Sorry, but the download manager you are using to view this site is not supported. We do not support use of such download managers as flashget, go!zilla, or getright

The trick to ignoring sites blacklisting wget in robots.txt

Many sites have a robots.txt file which includes wget.

wget will respect a listing in a robots.txt file which tells wget to not download parts of a website or anything at all if that is what the robots.txt file asks. wget will respect robots.txt even if you override the user-agent.

The command-line option -e robots=off will tell wget to ignore the robots.txt file.
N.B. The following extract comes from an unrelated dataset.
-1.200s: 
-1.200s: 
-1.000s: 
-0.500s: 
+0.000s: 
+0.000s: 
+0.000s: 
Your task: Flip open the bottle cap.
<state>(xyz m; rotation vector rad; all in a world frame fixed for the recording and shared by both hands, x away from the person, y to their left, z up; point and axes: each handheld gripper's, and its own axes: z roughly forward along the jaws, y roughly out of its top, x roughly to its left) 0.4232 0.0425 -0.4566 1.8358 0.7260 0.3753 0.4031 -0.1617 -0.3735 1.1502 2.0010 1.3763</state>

The trick that fools sites and webservers blocking Wget by User-Agent

Wget has a very handy -U option for sites that don't like wget. Use -U My-browser to tell the site you are using some commonly accepted browser:

wget -r -p -U Mozilla http://www.example.com/restricedplace.html

You will, of course, want to use a complete string which looks plausible for -U such as:

wget -U "Mozilla/5.0 (iPhone; CPU iPhone OS 12_3 like Mac OS X) AppleWebKit/605.1.15 (KHTML, like Gecko) Version/12.1.1 Mobile/15E148 Safari/604.1"

This can actually be quite useful for testing how well your mobile code adaptation code works with various user-agents[1]
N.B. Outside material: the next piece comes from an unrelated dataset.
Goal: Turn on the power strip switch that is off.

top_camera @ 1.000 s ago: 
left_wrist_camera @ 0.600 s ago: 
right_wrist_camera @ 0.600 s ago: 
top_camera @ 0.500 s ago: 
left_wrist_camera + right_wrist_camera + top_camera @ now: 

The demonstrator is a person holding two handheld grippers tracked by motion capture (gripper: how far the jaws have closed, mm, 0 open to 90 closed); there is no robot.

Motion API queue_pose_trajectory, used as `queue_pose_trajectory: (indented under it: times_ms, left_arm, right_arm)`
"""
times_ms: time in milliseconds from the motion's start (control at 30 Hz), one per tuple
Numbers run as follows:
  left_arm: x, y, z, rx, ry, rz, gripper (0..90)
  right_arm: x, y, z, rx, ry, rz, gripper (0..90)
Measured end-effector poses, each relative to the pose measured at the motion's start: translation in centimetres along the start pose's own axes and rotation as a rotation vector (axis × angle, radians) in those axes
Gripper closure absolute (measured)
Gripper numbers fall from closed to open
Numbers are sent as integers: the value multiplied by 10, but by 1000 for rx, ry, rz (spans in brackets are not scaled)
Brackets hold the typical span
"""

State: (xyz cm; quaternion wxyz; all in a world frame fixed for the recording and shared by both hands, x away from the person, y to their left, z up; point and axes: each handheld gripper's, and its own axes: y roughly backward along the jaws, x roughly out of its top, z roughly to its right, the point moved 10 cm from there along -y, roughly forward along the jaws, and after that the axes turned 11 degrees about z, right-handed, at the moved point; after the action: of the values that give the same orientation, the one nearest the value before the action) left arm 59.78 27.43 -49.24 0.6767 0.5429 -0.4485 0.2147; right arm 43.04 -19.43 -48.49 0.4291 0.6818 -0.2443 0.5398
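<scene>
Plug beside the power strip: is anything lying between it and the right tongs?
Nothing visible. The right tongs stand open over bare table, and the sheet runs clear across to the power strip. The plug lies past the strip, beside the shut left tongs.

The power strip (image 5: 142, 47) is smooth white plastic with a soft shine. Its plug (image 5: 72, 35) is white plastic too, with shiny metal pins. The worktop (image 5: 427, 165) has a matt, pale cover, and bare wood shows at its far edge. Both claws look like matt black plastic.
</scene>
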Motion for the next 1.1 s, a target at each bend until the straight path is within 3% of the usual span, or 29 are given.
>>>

It is possible to make an alias in your $HOME/.bashrc which will always use a given user-agent,

File: $HOME/.bashrc
alias wgetmobile='wget -U "Mozilla/5.0 (iPhone; CPU iPhone OS 12_3 like Mac OS X) AppleWebKit/605.1.15 (KHTML, like Gecko) Version/12.1.1 Mobile/15E148 Safari/604.1"'

Be polite!

The most important command line options for being polite with wget are --limit-rate= and --wait=. You should add --wait=20 to pause 20 seconds between retrievals - this ensures that you are not manually added to a blacklist. --limit-rate defaults to bytes, add K to set KB/s. Example:

wget --wait=20 --limit-rate=20K -r -p -U Mozilla http://www.example.com/restricedplace.html

A web-site owner will probably get upset if you attempt to download their entire site using a simple wget http://foo.bar command and it is very noticeable in the logs too. However, the web-site owner will not even notice you if you limit the download transfer rate and pause 20 seconds between fetching files.

Use --no-parent

--no-parent is a very handy option that guarantees wget will not download anything from the folders beneath the folder you want to acquire. Use this to make sure wget does not fetch more than it needs to if just just want to download the files in a folder.

More information

See the wget manual page for more information.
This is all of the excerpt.